A man-Whitney-Wilcox test is conducted for the three sensors and the results are presented in the following table As can be observed the differences are NOT statistically significant for the three sensors

Sensor Name X1 X2 X6
P Value 0.8295338 0.628813 0.9123817

4.3.2.2 Evaluation on Xbow

xbow_test_results=test_results %>% select(model,imuid,sample,X1,X2,X6) %>% filter(imuid==6 & 
  (   model=='mlr' | 
      model==as.character(xbow_mlp_model$X1.model) | 
      model==as.character(xbow_mlp_model$X2.model) |
      model==as.character(xbow_mlp_model$X6.model) 
  ))

xbow_test_results=melt(xbow_test_results,id.vars=c("imuid","model","sample"),variable.name="sensor",value.name="value")

xbow_test_results=xbow_test_results %>% filter(model=='mlr' | 
  ( model==as.character(xbow_mlp_model$X1.model) & sensor==substr(names(xbow_mlp_model)[1], 1,2)  ) | 
  ( model==as.character(xbow_mlp_model$X2.model) & sensor==substr(names(xbow_mlp_model)[3], 1,2)) | 
  ( model==as.character(xbow_mlp_model$X6.model) & sensor==substr(names(xbow_mlp_model)[5], 1,2))  
    )
xbow_test_results$model=factor(xbow_test_results$model, levels=c(levels(xbow_test_results$model), "mlp"))
# rename mlpxxx to mlp
xbow_test_results[grepl("mlp",xbow_test_results$model),]$model='mlp'

The Figure below show the error distribution for the TD-MLR and MLP for the three sensors on Xbow

bwplot(value~model|sensor,data=xbow_test_results %>% filter( model=="mlp"|model=="mlr") ,groups=factor(model),layout=c(3,1),scales=list(relation='free'))

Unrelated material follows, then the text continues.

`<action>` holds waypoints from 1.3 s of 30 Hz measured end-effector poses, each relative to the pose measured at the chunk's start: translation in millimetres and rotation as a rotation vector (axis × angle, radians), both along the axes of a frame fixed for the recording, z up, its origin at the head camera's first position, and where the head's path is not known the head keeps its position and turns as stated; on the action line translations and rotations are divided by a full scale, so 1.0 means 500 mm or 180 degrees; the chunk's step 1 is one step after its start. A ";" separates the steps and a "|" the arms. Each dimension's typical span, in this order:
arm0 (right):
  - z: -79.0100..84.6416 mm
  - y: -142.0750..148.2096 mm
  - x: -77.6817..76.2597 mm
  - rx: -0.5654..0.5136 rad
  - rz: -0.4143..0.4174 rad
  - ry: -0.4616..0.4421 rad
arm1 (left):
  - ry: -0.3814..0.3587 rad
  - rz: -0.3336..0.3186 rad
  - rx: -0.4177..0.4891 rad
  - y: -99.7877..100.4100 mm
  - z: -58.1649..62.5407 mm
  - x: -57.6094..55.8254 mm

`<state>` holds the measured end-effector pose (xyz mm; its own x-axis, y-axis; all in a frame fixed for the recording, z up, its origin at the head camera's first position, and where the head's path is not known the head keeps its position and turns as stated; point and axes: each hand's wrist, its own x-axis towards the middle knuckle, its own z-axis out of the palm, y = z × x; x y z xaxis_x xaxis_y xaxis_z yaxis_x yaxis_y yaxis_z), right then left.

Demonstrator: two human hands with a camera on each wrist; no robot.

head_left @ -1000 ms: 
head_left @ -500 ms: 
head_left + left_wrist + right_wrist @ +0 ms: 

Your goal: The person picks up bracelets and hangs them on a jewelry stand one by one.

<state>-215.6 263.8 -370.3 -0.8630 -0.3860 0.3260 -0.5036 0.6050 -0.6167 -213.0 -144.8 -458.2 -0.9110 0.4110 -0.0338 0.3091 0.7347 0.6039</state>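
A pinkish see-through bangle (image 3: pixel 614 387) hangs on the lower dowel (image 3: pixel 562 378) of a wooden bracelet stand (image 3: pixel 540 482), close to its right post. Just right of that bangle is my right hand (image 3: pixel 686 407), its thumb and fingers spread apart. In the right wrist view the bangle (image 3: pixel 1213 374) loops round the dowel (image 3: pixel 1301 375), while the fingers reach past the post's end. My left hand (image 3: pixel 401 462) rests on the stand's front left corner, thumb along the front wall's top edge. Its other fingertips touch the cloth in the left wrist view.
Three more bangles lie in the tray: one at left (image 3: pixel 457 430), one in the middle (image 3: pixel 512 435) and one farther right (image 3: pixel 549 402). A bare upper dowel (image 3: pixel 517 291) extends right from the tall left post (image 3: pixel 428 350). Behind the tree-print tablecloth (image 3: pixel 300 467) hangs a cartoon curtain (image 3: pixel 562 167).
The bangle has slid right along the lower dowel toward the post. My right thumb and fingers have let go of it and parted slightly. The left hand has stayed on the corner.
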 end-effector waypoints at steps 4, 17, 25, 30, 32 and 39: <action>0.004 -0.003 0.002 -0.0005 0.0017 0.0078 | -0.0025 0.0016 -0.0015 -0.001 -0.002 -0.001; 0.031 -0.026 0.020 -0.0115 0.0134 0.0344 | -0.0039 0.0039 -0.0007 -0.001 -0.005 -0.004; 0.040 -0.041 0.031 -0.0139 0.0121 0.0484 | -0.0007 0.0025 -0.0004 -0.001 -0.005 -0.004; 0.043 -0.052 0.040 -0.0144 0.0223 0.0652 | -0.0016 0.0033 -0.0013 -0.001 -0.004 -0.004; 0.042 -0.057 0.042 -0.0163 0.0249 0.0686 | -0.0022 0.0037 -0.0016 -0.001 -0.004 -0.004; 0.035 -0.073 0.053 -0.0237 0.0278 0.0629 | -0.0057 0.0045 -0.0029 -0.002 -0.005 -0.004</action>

px1=wilcox.test(value~model,data=xbow_test_results %>% filter(sensor=="X1" & (model=="mlp"|model=="mlr")))
px2=wilcox.test(value~model,data=xbow_test_results %>% filter(sensor=="X2" & (model=="mlp"|model=="mlr")))
px6=wilcox.test(value~model,data=xbow_test_results %>% filter(sensor=="X6" & (model=="mlp"|model=="mlr")))

A man-Whitney-Wilcox test is conducted for the three sensors and the results are presented in the following table As can be observed the differences are NOT statistically significant for the X1 and X2 sensors. However in this case the difference for the X6 sensor are significant with a p.value <0.05

Sensor Name X1 X2 X6
P Value 0.8370025 0.4072711 0.0024169

4.3.2.3 Evaluation on XSENS

xsens_test_results=test_results %>% select(model,imuid,sample,X1,X2,X6) %>% filter(imuid==5 & 
  (   model=='mlr' | 
      model==as.character(xsens_mlp_model$X1.model) | 
      model==as.character(xsens_mlp_model$X2.model) |
      model==as.character(xsens_mlp_model$X6.model) 
  ))

xsens_test_results=melt(xsens_test_results,id.vars=c("imuid","model","sample"),variable.name="sensor",value.name="value")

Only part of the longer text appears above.